◆ **PROBLEM**: Reproduce all entries word for word.
** Opening DATASET RECORDS block **
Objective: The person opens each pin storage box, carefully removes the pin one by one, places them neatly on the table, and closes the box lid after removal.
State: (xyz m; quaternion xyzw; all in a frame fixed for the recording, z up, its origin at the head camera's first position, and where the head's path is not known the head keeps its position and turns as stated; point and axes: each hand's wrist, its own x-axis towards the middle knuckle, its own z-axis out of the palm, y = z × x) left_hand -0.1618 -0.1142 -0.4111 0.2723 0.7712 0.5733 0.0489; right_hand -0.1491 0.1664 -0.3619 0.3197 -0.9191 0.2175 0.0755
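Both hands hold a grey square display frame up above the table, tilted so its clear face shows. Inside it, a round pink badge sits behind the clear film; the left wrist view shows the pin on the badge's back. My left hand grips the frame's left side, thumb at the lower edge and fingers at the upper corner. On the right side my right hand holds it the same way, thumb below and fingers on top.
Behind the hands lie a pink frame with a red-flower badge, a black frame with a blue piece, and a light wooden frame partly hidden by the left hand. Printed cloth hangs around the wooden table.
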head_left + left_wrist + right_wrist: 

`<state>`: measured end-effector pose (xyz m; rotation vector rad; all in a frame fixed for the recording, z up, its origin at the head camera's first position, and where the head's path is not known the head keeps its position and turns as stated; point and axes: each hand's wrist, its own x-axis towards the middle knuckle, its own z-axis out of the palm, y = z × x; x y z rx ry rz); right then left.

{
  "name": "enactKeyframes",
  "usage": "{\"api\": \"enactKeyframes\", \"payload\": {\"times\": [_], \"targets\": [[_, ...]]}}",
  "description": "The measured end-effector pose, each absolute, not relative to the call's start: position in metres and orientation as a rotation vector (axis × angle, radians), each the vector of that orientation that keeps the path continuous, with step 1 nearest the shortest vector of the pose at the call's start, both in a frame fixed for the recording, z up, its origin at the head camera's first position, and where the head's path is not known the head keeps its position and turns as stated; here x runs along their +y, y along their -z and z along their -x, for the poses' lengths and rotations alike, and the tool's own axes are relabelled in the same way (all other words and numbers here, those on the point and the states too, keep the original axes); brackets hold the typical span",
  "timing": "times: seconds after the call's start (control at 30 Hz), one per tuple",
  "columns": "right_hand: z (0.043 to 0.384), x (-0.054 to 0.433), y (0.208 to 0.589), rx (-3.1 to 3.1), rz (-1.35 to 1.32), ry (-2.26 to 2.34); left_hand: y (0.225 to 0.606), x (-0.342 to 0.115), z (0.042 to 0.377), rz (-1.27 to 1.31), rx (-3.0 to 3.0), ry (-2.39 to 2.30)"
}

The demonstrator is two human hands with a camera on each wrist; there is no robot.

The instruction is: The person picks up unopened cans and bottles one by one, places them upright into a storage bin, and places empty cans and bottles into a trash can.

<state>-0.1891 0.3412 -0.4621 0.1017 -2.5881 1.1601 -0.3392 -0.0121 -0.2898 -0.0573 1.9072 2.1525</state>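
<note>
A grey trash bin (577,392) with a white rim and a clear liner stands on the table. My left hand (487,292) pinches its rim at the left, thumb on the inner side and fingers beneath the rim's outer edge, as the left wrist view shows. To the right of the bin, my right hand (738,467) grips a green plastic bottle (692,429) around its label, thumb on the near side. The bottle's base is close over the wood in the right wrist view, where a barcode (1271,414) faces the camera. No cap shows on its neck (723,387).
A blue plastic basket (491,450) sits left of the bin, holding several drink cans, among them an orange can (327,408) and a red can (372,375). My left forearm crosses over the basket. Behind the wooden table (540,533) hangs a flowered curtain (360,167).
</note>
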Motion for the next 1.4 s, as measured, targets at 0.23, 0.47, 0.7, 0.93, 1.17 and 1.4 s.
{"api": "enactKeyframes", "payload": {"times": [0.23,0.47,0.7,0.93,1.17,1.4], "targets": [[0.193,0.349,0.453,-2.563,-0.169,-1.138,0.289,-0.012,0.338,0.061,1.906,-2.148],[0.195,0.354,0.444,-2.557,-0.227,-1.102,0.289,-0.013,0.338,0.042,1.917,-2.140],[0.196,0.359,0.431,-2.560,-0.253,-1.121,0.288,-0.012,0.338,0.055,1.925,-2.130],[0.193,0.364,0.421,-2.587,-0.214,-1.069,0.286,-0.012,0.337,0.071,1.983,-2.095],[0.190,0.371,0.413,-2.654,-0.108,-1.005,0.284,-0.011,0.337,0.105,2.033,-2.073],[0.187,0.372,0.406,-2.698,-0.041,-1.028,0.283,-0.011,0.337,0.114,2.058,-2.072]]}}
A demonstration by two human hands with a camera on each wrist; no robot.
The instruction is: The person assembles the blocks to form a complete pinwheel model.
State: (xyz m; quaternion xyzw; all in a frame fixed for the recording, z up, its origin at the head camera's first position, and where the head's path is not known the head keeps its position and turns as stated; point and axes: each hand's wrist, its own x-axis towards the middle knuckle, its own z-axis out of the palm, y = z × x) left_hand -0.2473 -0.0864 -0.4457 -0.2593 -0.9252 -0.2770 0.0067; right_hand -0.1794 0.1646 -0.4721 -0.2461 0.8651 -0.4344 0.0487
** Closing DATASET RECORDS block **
◆ **TASK RESULT**:
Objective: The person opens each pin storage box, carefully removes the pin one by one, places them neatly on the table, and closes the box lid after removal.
State: (xyz m; quaternion xyzw; all in a frame fixed for the recording, z up, its origin at the head camera's first position, and where the head's path is not known the head keeps its position and turns as stated; point and axes: each hand's wrist, its own x-axis towards the middle knuckle, its own z-axis out of the palm, y = z × x) left_hand -0.1618 -0.1142 -0.4111 0.2723 0.7712 0.5733 0.0489; right_hand -0.1491 0.1664 -0.3619 0.3197 -0.9191 0.2175 0.0755
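Both hands hold a grey square display frame up above the table, tilted so its clear face shows. Inside it, a round pink badge sits behind the clear film; the left wrist view shows the pin on the badge's back. My left hand grips the frame's left side, thumb at the lower edge and fingers at the upper corner. On the right side my right hand holds it the same way, thumb below and fingers on top.
Behind the hands lie a pink frame with a red-flower badge, a black frame with a blue piece, and a light wooden frame partly hidden by the left hand. Printed cloth hangs around the wooden table.
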head_left + left_wrist + right_wrist: 

`<state>`: measured end-effector pose (xyz m; rotation vector rad; all in a frame fixed for the recording, z up, its origin at the head camera's first position, and where the head's path is not known the head keeps its position and turns as stated; point and axes: each hand's wrist, its own x-axis towards the middle knuckle, its own z-axis out of the palm, y = z × x; x y z rx ry rz); right then left.

{
  "name": "enactKeyframes",
  "usage": "{\"api\": \"enactKeyframes\", \"payload\": {\"times\": [_], \"targets\": [[_, ...]]}}",
  "description": "The measured end-effector pose, each absolute, not relative to the call's start: position in metres and orientation as a rotation vector (axis × angle, radians), each the vector of that orientation that keeps the path continuous, with step 1 nearest the shortest vector of the pose at the call's start, both in a frame fixed for the recording, z up, its origin at the head camera's first position, and where the head's path is not known the head keeps its position and turns as stated; here x runs along their +y, y along their -z and z along their -x, for the poses' lengths and rotations alike, and the tool's own axes are relabelled in the same way (all other words and numbers here, those on the point and the states too, keep the original axes); brackets hold the typical span",
  "timing": "times: seconds after the call's start (control at 30 Hz), one per tuple",
  "columns": "right_hand: z (0.043 to 0.384), x (-0.054 to 0.433), y (0.208 to 0.589), rx (-3.1 to 3.1), rz (-1.35 to 1.32), ry (-2.26 to 2.34); left_hand: y (0.225 to 0.606), x (-0.342 to 0.115), z (0.042 to 0.377), rz (-1.27 to 1.31), rx (-3.0 to 3.0), ry (-2.39 to 2.30)"
}

The demonstrator is two human hands with a camera on each wrist; there is no robot.

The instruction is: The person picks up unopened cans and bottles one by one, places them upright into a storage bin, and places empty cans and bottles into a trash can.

<state>-0.1891 0.3412 -0.4621 0.1017 -2.5881 1.1601 -0.3392 -0.0121 -0.2898 -0.0573 1.9072 2.1525</state>
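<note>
A grey trash bin (577,392) with a white rim and a clear liner stands on the table. My left hand (487,292) pinches its rim at the left, thumb on the inner side and fingers beneath the rim's outer edge, as the left wrist view shows. To the right of the bin, my right hand (738,467) grips a green plastic bottle (692,429) around its label, thumb on the near side. The bottle's base is close over the wood in the right wrist view, where a barcode (1271,414) faces the camera. No cap shows on its neck (723,387).
A blue plastic basket (491,450) sits left of the bin, holding several drink cans, among them an orange can (327,408) and a red can (372,375). My left forearm crosses over the basket. Behind the wooden table (540,533) hangs a flowered curtain (360,167).
</note>
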Motion for the next 1.4 s, as measured, targets at 0.23, 0.47, 0.7, 0.93, 1.17 and 1.4 s.
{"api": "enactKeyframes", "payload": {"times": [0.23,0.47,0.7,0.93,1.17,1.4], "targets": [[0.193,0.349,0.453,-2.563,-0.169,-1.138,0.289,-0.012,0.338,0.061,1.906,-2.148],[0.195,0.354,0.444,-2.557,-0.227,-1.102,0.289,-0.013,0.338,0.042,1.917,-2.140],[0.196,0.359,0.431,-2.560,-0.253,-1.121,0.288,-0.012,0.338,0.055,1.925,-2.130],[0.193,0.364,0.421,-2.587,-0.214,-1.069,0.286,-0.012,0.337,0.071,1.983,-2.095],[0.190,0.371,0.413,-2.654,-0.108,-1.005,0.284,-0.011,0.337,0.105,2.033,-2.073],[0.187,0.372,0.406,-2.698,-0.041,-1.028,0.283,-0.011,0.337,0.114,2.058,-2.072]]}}
A demonstration by two human hands with a camera on each wrist; no robot.
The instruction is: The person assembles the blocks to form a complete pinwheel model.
State: (xyz m; quaternion xyzw; all in a frame fixed for the recording, z up, its origin at the head camera's first position, and where the head's path is not known the head keeps its position and turns as stated; point and axes: each hand's wrist, its own x-axis towards the middle knuckle, its own z-axis out of the palm, y = z × x) left_hand -0.2473 -0.0864 -0.4457 -0.2593 -0.9252 -0.2770 0.0067; right_hand -0.1794 0.1646 -0.4721 -0.2461 0.8651 -0.4344 0.0487

No further output will be produced for this exercise.